ここで踏ん張ってしまっては内臓に深刻なダメージを負ってしまう。そう判断し、衝撃に逆らわずむしろ自分から後ろへと飛んだ。
「uraaaaaaaaaaa」
これでシュバルツからも距離が取れて、状況の確認と体勢を整えることができると思ったが、そんな休む暇を与えんとばかりに追いすがってくる。立ち上がり刀を再び構えようとするが、先ほどのダメージからまだ回復しきれていないのか膝が笑って立ち上がることができない。だがそんなことお構いなしに刻一刻とシュバルツの拳は近づいてきている。
そして再びわたしはシュバルツの拳で宙を舞う。何度も何度も宙を舞った。全身ズタボロでまだ意識があるのが自分でも不思議なくらいだ。だけどもう次は耐えられないだろう。
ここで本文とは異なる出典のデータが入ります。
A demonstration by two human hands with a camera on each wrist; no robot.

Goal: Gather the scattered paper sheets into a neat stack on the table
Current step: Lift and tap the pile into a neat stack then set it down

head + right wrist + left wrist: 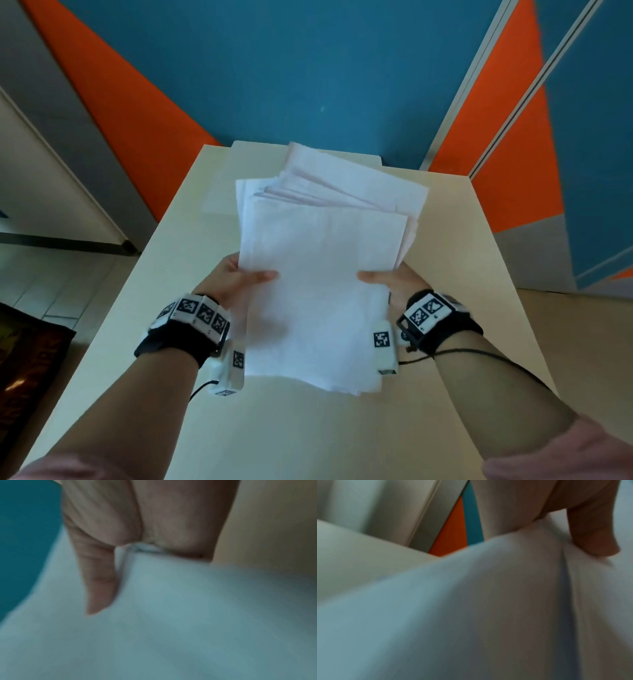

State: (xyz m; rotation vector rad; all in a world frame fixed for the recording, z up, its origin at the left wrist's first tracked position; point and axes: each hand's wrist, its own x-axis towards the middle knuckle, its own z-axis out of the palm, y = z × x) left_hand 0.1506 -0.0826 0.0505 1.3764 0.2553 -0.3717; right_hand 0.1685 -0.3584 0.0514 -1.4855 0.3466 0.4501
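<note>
A bundle of white paper sheets is lifted above the cream table; its far edges are fanned out and uneven. My left hand grips the bundle's left edge, thumb on top. My right hand grips the right edge the same way. One more sheet lies flat on the table under the bundle's far left. In the left wrist view the thumb presses on the paper. The right wrist view shows the thumb lying on the paper, whose edge sits in the crook of the hand.
The narrow table ends at a blue and orange wall at the back. Floor drops away on both sides: pale tiles at left, beige floor at right. A dark patterned object sits low on the left.
</note>
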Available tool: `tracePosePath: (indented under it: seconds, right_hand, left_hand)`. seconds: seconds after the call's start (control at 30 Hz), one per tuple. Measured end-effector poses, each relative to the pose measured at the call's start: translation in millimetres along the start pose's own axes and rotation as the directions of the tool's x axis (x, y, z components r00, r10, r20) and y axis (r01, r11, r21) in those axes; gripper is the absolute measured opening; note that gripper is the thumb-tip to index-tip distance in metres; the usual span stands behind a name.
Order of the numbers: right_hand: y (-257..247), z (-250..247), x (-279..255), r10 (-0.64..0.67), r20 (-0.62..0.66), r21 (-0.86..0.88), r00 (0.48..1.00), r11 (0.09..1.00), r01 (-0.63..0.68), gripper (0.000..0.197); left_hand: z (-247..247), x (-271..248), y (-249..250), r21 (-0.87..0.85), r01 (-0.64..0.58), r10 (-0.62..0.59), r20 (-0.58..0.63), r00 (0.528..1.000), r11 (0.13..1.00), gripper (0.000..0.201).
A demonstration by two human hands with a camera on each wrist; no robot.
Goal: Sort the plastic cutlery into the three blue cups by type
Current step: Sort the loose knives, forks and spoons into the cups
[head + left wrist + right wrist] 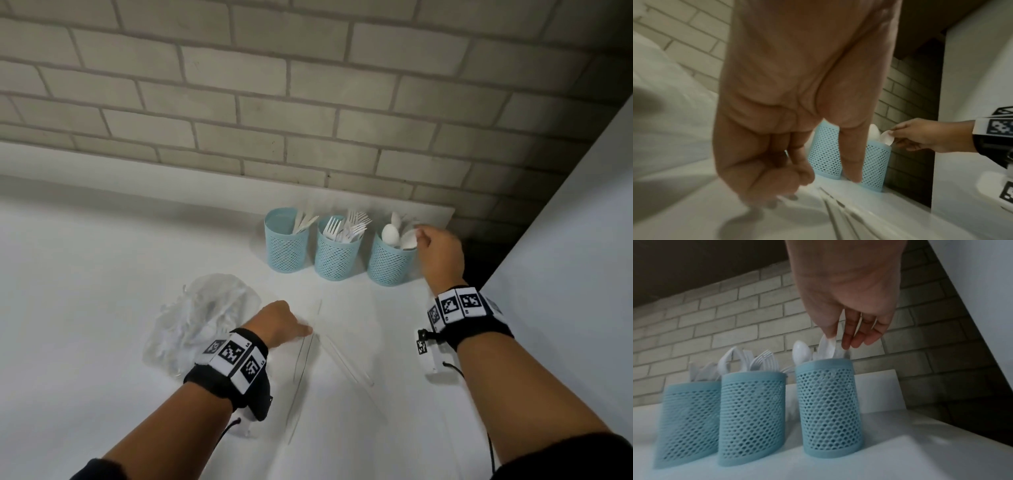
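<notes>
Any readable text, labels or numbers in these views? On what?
No readable words or numbers anywhere.
Left wrist band: black-and-white square code tags; tiny corner characters too small to read.
Right wrist band: same code tags, nothing legible.
Blue cups, spoon, plastic bag: no print seen.

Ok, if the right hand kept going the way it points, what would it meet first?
Likely the spoons in the right-hand blue cup; the right hand, pinching a white spoon, points down into it.

On the counter (85, 274), the fork cup (337, 255) stands mid-row, with the knife cup (286, 248) just left and the spoon cup (390, 262) just right. The brick wall (239, 102) is behind it, loose cutlery (346, 356) lies before it, and a plastic bag (202, 315) sits before-left.
</notes>
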State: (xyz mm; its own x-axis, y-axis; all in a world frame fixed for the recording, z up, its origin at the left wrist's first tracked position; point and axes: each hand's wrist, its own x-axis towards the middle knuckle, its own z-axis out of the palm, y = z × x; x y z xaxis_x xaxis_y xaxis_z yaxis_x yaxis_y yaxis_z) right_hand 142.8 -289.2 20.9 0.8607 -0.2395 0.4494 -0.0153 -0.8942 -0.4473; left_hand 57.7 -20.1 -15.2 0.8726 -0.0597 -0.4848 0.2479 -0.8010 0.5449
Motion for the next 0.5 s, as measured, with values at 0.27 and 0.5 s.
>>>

わたしには刀を持つ力なんて残されてはいない。それに例え残っていたとしてもシュバルツに攻撃なんてできない。どうしてシュバルツがこんな状態になっているのか分からないけど、わたしの力は守るための力、だからシュバルツに向けるなんてことはできない。
シュバルツの荒々しい拳が目前に迫ってきている。もう避けることも間に合わない距離だ。ああ、もうダメだ。
「縛りなさい〈神々の鎖〉」
頭上から少しけだるそうな声と共に、シュバルツの周囲に幾何学模様の魔法陣が浮かび上がり、そこから幾本もの黄金色の鎖が伸びてくる。その鎖は余さずシュバルツに絡みつき、すんでのところでシュバルツの動きが止まり、わたしに拳が届くことはなかった。
空中から淡いオレンジ色のローブのザ・魔法少女と言わんばかりの衣装を身に着け、手に古めかしい装丁の本を持った魔法少女が下りてくる。その姿はとても頼もしく、張り詰めていた緊張の糸が一気に緩んでしまった。だけどそれも仕方ないだろう。だって彼女は日本で最強クラスの魔法少女なのだから。